Copy out the material in full. Leave every line as it is.

________________

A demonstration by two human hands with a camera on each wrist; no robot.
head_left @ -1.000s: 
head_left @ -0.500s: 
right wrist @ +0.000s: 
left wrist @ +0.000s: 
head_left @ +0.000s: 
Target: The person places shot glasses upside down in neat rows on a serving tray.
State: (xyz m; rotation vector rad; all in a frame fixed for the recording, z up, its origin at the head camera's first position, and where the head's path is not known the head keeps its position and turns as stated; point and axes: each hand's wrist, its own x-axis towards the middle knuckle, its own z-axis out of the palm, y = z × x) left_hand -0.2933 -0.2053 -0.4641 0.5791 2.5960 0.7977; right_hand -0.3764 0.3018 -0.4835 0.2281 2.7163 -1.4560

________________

_WRITTEN RESPONSE_:
A demonstration by two human hands with a camera on each wrist; no robot.
head_left @ -1.000s: 
head_left @ -0.500s: 
right wrist @ +0.000s: 
left wrist @ +0.000s: 
head_left @ +0.000s: 
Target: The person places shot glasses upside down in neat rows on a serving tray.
State: (xyz m; rotation vector rad; all in a frame fixed for the recording, z up, its origin at the head camera's first position, and where the head's path is not known the head keeps its position and turns as stated; point and axes: each hand's wrist, its own x-axis towards the middle knuckle, its own z-axis out of the palm, y = z × x) left_hand -0.2933 -0.2053 -0.4641 0.5791 2.5960 0.7977; right_hand -0.3764 0.3018 -0.4835 0.2281 2.7163 -1.4560

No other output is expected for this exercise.